It’s time to build a society where everyone’s basic needs are met, starting with safety and security – food, shelter – where we and our children experience genuine belonging and our families get assistance when they need it to provide healthy psychological environments where we develop our autonomy and experience opportunity to achieve our potential.

If we address ACEs head on, identify them in our own pasts, recover proactively from them, offer compassion to each other in light of their likely existence, we can stop them from continuing to influence ourselves negatively. We can stop ourselves from passing them on to our children. We can adapt our social systems to eradicate them from our society.
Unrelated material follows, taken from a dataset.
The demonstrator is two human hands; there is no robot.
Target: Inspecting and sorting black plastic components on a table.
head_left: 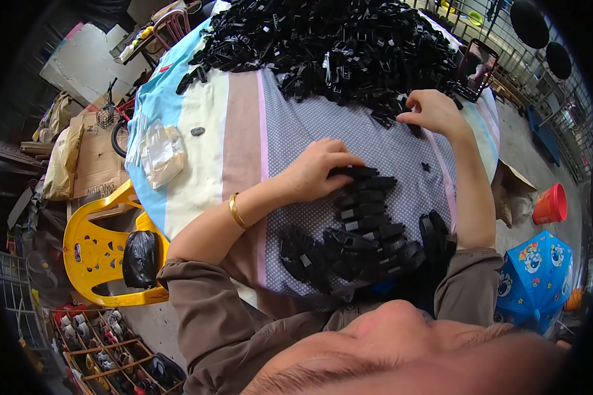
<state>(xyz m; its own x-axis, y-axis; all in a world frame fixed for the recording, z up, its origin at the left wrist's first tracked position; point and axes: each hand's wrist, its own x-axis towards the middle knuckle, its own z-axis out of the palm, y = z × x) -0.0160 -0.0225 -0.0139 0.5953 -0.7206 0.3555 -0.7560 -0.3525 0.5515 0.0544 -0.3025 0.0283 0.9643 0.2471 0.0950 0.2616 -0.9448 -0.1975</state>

Unresolved ACEs are serious risk factors for developing addiction, depression, suicidality, obesity, chronic heart, lung and liver disease. ACEs have also been identified as significant factors in violence, criminality and unstable economic conditions creating poverty and homelessness.

The negative effects of ACEs can be reduced throughout childhood by the presence of protective factors including a strong social context and support, secure attachment relationships, reliable sources of food, shelter and comfort, as well as opportunities to learn and contribute.

They can be reduced in adulthood by understanding the context, assigning accurate accountability, intentional processing emotionally, physically and cognitively, in order to fully integrate the hurtful childhood experiences into the shame free stories of our lives.

Avoidance of the pain and confusion we experience is our default approach as children in order to enable us to survive with those we rely on who are the causes of our pain. As adults, avoidance becomes a dysfunctional coping strategy, because by adulthood we have developed enough intellectually to now be able to understand our situations and access resources for ourselves.

Unfortunately as a society we have belittled the value of mental health support for many generations. Although we talk about mental health more frequently in our society, it is still stigmatized.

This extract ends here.